COMPSTAT 2024: Start Registration
View Submission - COMPSTAT2024
A0268
Title: From small scales to large scales: Distance-to-measure density based geometric analysis of complex data Authors:  Katharina Proksch - University of Twente (Netherlands) [presenting]
Christoph Weitkamp - University of Goettingen (Germany)
Thomas Staudt - University of Goettingen (Germany)
Christophe Zimmer - Institut Pasteur (France)
Benoit Lelandais - Institut Pasteur (France)

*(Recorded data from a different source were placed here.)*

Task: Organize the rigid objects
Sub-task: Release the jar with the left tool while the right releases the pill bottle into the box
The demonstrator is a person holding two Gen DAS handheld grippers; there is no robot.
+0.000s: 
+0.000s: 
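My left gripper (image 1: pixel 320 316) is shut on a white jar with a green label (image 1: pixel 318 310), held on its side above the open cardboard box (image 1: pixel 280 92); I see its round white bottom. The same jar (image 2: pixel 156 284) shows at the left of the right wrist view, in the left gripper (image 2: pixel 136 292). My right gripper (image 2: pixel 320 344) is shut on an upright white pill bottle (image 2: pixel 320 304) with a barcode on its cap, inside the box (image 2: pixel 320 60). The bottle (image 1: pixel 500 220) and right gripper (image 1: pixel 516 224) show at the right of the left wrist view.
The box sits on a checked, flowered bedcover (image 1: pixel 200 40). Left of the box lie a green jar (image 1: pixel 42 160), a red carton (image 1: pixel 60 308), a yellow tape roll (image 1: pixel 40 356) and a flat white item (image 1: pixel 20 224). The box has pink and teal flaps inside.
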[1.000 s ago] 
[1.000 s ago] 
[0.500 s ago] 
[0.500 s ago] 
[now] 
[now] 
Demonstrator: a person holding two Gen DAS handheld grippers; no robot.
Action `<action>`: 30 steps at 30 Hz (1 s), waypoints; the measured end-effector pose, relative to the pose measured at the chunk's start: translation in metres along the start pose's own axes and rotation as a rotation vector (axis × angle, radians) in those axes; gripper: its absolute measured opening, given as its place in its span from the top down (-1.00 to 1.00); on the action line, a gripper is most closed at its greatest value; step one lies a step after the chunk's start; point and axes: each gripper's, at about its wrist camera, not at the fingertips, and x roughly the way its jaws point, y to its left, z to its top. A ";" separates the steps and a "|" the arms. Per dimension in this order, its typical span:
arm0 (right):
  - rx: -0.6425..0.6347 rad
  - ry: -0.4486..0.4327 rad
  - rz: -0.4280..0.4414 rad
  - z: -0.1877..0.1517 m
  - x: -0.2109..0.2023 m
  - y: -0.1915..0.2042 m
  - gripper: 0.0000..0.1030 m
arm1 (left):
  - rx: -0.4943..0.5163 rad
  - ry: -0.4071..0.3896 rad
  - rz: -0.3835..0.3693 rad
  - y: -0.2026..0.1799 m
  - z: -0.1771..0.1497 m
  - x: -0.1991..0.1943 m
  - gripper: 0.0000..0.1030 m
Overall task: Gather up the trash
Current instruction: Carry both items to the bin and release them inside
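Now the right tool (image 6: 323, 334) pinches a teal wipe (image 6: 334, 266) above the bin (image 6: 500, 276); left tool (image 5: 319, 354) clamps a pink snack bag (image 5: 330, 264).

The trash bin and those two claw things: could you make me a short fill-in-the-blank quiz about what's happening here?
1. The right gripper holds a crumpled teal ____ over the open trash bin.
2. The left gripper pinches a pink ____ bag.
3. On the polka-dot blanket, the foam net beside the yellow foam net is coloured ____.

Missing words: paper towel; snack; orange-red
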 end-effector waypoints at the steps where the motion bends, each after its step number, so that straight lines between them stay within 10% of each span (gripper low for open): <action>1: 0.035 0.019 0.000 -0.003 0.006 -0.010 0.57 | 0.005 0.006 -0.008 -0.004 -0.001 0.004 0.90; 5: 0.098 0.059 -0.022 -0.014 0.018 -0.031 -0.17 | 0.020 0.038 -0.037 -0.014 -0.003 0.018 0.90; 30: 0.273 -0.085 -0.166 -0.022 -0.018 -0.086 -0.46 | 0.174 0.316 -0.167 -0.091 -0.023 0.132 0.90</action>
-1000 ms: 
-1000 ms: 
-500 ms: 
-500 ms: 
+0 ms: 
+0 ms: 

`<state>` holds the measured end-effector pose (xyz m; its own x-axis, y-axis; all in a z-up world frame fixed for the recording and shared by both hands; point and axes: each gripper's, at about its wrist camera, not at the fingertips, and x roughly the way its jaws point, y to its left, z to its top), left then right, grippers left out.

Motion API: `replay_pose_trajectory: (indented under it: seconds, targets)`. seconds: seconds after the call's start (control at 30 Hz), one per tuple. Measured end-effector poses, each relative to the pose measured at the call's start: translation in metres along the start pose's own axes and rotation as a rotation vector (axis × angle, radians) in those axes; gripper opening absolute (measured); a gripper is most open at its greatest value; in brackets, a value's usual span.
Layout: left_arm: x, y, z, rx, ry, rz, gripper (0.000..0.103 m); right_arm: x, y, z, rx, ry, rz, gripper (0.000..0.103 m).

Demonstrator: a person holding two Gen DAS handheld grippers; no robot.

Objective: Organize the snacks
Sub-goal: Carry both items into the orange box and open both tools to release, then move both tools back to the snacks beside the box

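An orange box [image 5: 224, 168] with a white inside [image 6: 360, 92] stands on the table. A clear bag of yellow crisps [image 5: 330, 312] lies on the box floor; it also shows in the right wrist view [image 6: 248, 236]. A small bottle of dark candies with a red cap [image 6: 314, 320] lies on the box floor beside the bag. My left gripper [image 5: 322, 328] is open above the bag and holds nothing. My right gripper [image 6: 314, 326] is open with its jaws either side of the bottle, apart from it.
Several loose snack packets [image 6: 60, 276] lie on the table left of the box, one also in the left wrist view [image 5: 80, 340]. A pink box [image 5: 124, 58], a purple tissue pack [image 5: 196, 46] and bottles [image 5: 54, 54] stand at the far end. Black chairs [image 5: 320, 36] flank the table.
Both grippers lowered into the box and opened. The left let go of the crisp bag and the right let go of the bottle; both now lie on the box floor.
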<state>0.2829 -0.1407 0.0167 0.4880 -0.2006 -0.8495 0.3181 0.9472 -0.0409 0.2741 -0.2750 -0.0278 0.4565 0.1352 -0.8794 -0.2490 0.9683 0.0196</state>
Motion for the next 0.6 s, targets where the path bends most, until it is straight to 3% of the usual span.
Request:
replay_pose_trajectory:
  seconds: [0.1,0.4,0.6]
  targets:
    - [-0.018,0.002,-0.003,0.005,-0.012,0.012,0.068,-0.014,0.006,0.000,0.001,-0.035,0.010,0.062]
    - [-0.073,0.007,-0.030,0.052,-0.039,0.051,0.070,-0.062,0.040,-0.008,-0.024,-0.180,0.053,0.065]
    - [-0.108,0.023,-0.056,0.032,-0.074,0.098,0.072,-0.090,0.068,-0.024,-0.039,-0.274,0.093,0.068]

Abstract: The analysis and classification of complex point clouds are considered. We focus on the task of identifying differences between noisy point clouds based on small-scale characteristics while disregarding large-scale information. We propose an approach based on a transformation of the data via the so-called Distance-to-Measure (DTM) function, a transformation which is based on the average of nearest neighbour distances. For each data set, we estimate the probability density of average local distances of all data points and use the estimated densities for classification. While the applicability is immediate and the practical performance of the proposed methodology is very good, the theoretical study of the density estimators is quite challenging, as they are based on i.i.d. observations that have been obtained via a complicated transformation. In fact, the transformed data are stochastically dependent in a non-local way that is not captured by commonly considered dependence measures. Nonetheless, we show that the asymptotic behaviour of the density estimator is driven by a kernel density estimator of certain i.i.d. random variables by using theoretical properties of U-statistics, which allows us to handle dependencies. We show via a numerical study and in an application to simulated single molecule localization microscopy data of chromatin fibers that unsupervised classification tasks based on estimated DTM-densities achieve excellent separation results.